▶ [Task prompt]: Go line by line through the records below. Copy whichever lines contain the string "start".

▶ [Material provided]:

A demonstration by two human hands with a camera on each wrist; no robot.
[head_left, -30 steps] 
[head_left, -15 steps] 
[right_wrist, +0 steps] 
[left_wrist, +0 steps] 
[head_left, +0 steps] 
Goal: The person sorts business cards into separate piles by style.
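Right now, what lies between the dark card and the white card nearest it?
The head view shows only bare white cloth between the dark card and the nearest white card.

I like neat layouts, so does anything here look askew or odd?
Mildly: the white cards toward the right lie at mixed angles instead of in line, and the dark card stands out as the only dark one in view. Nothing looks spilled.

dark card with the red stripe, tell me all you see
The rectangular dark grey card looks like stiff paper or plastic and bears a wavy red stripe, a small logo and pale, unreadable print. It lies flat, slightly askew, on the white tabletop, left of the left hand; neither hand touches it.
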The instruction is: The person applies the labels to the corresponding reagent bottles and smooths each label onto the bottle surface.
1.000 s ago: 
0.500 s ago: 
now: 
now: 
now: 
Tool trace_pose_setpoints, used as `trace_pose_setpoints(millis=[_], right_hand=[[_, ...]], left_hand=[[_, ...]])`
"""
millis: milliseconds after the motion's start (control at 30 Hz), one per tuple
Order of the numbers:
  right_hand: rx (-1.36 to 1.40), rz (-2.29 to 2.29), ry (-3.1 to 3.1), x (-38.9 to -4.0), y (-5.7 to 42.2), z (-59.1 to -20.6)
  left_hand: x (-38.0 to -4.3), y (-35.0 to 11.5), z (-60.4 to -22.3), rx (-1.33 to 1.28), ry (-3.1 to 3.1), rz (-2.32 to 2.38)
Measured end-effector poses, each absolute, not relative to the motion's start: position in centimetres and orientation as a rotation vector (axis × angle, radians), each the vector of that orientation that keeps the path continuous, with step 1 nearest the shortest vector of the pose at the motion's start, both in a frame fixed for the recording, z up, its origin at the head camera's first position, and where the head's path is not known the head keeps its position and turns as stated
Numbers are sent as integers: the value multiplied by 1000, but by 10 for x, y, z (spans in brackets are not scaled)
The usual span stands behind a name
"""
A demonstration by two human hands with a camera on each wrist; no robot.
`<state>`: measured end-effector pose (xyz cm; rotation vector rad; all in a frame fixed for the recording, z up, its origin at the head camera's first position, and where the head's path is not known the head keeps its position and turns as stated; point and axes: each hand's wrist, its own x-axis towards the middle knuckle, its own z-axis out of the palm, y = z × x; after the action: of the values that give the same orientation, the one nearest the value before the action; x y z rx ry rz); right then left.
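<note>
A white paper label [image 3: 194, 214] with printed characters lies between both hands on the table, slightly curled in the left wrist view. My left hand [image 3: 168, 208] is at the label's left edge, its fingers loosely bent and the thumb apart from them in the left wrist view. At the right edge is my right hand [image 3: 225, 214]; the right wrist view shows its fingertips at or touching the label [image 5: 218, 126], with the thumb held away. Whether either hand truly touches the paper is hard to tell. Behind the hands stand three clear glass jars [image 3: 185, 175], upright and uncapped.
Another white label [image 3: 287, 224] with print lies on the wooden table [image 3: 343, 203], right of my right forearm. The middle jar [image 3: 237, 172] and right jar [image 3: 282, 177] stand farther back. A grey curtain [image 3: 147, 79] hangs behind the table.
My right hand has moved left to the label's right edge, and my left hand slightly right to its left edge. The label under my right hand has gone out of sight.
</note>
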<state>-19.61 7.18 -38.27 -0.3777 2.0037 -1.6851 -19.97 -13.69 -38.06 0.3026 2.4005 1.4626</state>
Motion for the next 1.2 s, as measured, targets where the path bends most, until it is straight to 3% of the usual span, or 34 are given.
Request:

▶ [Task result]:
millis: milliseconds after the motion's start (control at 30 Hz), one per tuple
Measured end-effector poses, each absolute, not relative to the motion's start: position in centimetres and orientation as a rotation vector (axis × angle, radians), each the vector of that orientation that keeps the path continuous, with step 1 nearest the shortest vector of the pose at the motion's start, both in a frame fixed for the recording, z up, its origin at the head camera's first position, and where the head's path is not known the head keeps its position and turns as stated

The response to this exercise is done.